PROBLEM> The records below should be set down in full, please, without any change.

Entries taken from a collection>
*** Block opens ***
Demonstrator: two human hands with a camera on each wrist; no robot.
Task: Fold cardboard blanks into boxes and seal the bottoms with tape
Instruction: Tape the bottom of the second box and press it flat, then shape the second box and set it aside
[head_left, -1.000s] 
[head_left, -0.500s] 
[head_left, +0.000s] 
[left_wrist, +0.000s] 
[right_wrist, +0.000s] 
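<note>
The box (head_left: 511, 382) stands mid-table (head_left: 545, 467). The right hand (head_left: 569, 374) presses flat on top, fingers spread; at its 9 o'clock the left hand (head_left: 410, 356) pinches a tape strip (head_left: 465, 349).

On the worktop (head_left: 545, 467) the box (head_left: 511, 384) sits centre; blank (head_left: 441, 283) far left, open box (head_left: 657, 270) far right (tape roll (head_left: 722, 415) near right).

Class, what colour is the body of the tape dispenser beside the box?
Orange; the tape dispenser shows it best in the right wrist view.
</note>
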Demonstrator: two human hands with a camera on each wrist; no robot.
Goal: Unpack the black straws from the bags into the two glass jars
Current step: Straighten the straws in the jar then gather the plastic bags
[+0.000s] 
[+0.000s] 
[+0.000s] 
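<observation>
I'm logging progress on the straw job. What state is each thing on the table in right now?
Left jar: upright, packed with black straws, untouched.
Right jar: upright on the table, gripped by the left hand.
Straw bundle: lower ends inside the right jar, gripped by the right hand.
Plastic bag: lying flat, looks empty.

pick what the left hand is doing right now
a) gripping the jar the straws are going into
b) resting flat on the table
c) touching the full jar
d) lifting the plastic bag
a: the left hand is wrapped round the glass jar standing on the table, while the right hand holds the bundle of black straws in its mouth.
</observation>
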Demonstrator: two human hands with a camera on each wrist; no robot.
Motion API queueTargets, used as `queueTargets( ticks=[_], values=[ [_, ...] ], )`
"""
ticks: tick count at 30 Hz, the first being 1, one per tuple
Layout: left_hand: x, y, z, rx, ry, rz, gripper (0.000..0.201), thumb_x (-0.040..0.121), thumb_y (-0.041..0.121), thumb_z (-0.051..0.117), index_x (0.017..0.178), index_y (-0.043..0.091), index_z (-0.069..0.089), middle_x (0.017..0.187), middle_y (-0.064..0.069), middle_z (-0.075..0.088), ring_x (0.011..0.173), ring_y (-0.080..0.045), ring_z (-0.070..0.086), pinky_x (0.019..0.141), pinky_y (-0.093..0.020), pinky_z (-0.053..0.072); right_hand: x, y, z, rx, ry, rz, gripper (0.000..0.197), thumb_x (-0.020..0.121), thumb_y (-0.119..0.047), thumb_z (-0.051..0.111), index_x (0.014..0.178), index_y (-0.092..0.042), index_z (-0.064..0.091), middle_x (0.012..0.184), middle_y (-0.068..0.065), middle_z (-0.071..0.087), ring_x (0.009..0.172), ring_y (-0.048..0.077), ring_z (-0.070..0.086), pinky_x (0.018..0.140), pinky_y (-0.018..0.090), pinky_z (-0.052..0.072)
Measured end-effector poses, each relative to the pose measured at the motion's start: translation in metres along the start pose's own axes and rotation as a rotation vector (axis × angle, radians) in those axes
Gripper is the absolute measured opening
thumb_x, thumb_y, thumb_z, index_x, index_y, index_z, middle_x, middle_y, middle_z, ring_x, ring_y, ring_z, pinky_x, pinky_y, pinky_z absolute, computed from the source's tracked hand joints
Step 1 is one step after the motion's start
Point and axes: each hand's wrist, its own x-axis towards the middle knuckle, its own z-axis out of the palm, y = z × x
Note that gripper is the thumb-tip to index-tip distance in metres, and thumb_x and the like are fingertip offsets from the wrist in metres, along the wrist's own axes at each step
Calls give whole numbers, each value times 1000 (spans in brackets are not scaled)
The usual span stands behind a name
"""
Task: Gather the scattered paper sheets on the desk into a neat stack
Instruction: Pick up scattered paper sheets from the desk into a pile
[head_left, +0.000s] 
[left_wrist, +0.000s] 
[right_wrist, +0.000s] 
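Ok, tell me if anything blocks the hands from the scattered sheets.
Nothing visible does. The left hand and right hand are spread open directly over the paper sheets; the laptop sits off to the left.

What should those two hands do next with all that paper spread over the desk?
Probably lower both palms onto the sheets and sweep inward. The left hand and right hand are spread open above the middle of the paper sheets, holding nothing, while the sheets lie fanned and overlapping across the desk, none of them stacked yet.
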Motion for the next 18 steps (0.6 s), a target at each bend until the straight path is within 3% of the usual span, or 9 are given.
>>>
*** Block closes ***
REPLY>
Demonstrator: two human hands with a camera on each wrist; no robot.
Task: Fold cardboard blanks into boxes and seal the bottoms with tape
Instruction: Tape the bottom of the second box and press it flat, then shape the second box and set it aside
[head_left, -1.000s] 
[head_left, -0.500s] 
[head_left, +0.000s] 
[left_wrist, +0.000s] 
[right_wrist, +0.000s] 
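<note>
The box (head_left: 511, 382) stands mid-table (head_left: 545, 467). The right hand (head_left: 569, 374) presses flat on top, fingers spread; at its 9 o'clock the left hand (head_left: 410, 356) pinches a tape strip (head_left: 465, 349).

On the worktop (head_left: 545, 467) the box (head_left: 511, 384) sits centre; blank (head_left: 441, 283) far left, open box (head_left: 657, 270) far right (tape roll (head_left: 722, 415) near right).

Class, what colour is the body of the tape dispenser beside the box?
Orange; the tape dispenser shows it best in the right wrist view.
</note>
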Demonstrator: two human hands with a camera on each wrist; no robot.
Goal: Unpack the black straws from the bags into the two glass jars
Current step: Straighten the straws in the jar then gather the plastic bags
[+0.000s] 
[+0.000s] 
[+0.000s] 
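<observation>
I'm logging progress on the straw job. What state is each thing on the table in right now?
Left jar: upright, packed with black straws, untouched.
Right jar: upright on the table, gripped by the left hand.
Straw bundle: lower ends inside the right jar, gripped by the right hand.
Plastic bag: lying flat, looks empty.

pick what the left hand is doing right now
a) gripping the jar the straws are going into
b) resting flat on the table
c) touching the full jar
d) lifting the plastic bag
a: the left hand is wrapped round the glass jar standing on the table, while the right hand holds the bundle of black straws in its mouth.
</observation>
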Demonstrator: two human hands with a camera on each wrist; no robot.
Motion API queueTargets, used as `queueTargets( ticks=[_], values=[ [_, ...] ], )`
"""
ticks: tick count at 30 Hz, the first being 1, one per tuple
Layout: left_hand: x, y, z, rx, ry, rz, gripper (0.000..0.201), thumb_x (-0.040..0.121), thumb_y (-0.041..0.121), thumb_z (-0.051..0.117), index_x (0.017..0.178), index_y (-0.043..0.091), index_z (-0.069..0.089), middle_x (0.017..0.187), middle_y (-0.064..0.069), middle_z (-0.075..0.088), ring_x (0.011..0.173), ring_y (-0.080..0.045), ring_z (-0.070..0.086), pinky_x (0.019..0.141), pinky_y (-0.093..0.020), pinky_z (-0.053..0.072); right_hand: x, y, z, rx, ry, rz, gripper (0.000..0.197), thumb_x (-0.020..0.121), thumb_y (-0.119..0.047), thumb_z (-0.051..0.111), index_x (0.014..0.178), index_y (-0.092..0.042), index_z (-0.064..0.091), middle_x (0.012..0.184), middle_y (-0.068..0.065), middle_z (-0.071..0.087), ring_x (0.009..0.172), ring_y (-0.048..0.077), ring_z (-0.070..0.086), pinky_x (0.018..0.140), pinky_y (-0.018..0.090), pinky_z (-0.052..0.072)
Measured end-effector poses, each relative to the pose measured at the motion's start: translation in metres along the start pose's own axes and rotation as a rotation vector (axis × angle, radians) in those axes
Gripper is the absolute measured opening
thumb_x, thumb_y, thumb_z, index_x, index_y, index_z, middle_x, middle_y, middle_z, ring_x, ring_y, ring_z, pinky_x, pinky_y, pinky_z absolute, computed from the source's tracked hand joints
Step 1 is one step after the motion's start
Point and axes: each hand's wrist, its own x-axis towards the middle knuckle, its own z-axis out of the palm, y = z × x
Note that gripper is the thumb-tip to index-tip distance in metres, and thumb_x and the like are fingertip offsets from the wrist in metres, along the wrist's own axes at each step
Calls give whole numbers, each value times 1000 (spans in brackets are not scaled)
The usual span stands behind a name
"""
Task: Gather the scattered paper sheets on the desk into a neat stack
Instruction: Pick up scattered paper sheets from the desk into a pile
[head_left, +0.000s] 
[left_wrist, +0.000s] 
[right_wrist, +0.000s] 
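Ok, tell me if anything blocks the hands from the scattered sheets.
Nothing visible does. The left hand and right hand are spread open directly over the paper sheets; the laptop sits off to the left.

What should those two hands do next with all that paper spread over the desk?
Probably lower both palms onto the sheets and sweep inward. The left hand and right hand are spread open above the middle of the paper sheets, holding nothing, while the sheets lie fanned and overlapping across the desk, none of them stacked yet.
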Motion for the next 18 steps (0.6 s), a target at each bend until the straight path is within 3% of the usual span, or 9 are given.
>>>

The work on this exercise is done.